Agreed. You’d have to live under a rock not to know these “sleep hygiene” ideas. I’ve seen at least seven doctors over the course of 30 years of insomnia and only one did not blame me. The doctors at the Stanford Sleep Clinic (which is supposed to be one of the best) just automatically, it seems, prescribe a CPAP – even though I shared that this was not an effective treatment for me.
An ER nurse evangelist of yours recommended looking into your work.
I have been 100% complaint with CPAP therapy for 5 years and have woken up tired every day. After being on Modofinil for years and not feeling awake we switched to Methylphenidate.
After 3 months on that I had an emotional crash and desperately despondent. The medication further made me hypersensitive to my environment.

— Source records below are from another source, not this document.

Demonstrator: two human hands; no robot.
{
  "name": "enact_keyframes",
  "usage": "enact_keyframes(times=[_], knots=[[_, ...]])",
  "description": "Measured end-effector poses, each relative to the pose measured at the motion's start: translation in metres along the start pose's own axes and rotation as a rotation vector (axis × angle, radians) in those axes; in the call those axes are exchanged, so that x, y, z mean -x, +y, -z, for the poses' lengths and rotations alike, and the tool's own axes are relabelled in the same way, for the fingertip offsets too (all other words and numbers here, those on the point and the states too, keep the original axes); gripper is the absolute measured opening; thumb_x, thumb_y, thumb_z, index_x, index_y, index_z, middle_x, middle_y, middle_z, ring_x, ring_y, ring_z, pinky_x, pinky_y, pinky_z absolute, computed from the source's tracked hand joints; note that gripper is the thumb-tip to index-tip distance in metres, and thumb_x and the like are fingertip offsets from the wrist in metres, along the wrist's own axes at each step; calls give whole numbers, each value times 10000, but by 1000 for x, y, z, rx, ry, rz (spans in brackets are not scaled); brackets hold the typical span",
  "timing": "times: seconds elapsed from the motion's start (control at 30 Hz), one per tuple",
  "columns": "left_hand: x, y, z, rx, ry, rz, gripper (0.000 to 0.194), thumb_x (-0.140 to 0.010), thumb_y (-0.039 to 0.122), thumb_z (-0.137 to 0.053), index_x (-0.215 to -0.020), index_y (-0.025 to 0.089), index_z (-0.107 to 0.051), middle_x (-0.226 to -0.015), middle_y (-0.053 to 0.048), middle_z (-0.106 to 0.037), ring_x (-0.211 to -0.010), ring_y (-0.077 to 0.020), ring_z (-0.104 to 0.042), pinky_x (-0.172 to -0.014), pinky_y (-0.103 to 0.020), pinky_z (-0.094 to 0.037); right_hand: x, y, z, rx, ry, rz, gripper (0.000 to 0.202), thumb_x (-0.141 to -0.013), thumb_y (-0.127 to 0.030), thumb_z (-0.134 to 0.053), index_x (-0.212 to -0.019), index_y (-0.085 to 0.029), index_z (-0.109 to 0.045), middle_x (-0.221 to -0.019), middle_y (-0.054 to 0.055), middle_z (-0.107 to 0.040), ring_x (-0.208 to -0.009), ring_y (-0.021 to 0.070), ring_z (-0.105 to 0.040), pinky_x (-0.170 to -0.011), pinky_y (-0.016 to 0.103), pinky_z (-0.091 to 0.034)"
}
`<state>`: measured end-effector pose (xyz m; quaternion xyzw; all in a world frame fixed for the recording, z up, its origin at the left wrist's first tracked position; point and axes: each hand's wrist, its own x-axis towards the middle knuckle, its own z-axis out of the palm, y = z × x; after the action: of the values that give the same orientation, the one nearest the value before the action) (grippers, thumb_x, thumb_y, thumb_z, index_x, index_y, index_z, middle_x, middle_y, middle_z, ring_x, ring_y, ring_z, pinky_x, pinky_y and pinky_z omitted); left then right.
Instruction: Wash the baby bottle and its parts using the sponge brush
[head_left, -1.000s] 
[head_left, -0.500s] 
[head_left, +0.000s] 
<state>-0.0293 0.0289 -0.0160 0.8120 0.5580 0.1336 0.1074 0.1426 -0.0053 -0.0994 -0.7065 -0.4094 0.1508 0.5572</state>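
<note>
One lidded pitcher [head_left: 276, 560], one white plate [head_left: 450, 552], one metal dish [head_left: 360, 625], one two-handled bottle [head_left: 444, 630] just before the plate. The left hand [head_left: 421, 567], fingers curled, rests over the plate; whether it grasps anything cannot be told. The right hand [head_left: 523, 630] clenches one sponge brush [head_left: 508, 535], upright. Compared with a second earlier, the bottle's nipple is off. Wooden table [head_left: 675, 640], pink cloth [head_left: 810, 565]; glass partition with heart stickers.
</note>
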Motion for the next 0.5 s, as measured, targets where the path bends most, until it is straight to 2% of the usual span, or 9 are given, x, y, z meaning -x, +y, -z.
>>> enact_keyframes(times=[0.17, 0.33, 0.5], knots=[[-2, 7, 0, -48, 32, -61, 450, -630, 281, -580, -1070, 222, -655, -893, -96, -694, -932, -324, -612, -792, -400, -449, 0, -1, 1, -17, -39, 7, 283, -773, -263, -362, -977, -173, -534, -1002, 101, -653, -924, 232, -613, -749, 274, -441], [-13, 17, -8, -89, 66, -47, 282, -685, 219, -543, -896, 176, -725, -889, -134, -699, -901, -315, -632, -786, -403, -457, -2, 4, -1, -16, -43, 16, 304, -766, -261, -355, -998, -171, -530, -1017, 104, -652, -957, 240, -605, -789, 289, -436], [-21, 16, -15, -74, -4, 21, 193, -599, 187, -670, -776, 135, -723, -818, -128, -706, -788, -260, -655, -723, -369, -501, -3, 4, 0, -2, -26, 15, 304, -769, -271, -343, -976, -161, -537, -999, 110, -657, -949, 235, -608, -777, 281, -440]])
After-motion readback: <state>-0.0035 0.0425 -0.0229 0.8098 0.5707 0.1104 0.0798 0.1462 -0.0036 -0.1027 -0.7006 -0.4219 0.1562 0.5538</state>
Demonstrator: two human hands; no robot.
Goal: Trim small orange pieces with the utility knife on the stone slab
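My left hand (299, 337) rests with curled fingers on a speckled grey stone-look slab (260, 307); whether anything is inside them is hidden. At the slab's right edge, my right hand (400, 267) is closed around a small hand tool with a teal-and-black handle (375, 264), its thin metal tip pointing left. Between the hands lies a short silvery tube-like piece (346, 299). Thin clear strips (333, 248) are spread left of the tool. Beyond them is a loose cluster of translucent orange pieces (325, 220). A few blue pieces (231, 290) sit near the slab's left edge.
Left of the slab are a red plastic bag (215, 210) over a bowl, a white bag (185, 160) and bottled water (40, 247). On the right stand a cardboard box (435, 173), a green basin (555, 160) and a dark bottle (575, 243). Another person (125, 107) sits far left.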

I’m now at 13 weeks in your workbook. I gladly stopped taking my neurologist recommended pharmaceuticals.
My starting D level was 24. In 1 month it jumped to 58 and is now being maintained at 68.
My wife tells me I stopped having restlessness a week after starting your workbook.
This week I had my first night of what I’ll call instant 8hr sleep. I fell asleep and what seemed like a second woke up 8hrs later. I cannot recall the last time that happened.
I have been having incredible vivid high color dreams. Although, as you caution in your workbook, I am still waking tired but not fatigued.
I anticipate getting to full health as I continue.
Thank you from the deepest reaches of my being for your work.
You saved me. Literally…
Thanks for your kind words. I’m grateful to hear it has helped you, and wish you continued good health.
Dear Tyler: What an appropriate question! I’m still struggling with why we’ve been thinking about it wrong all this time.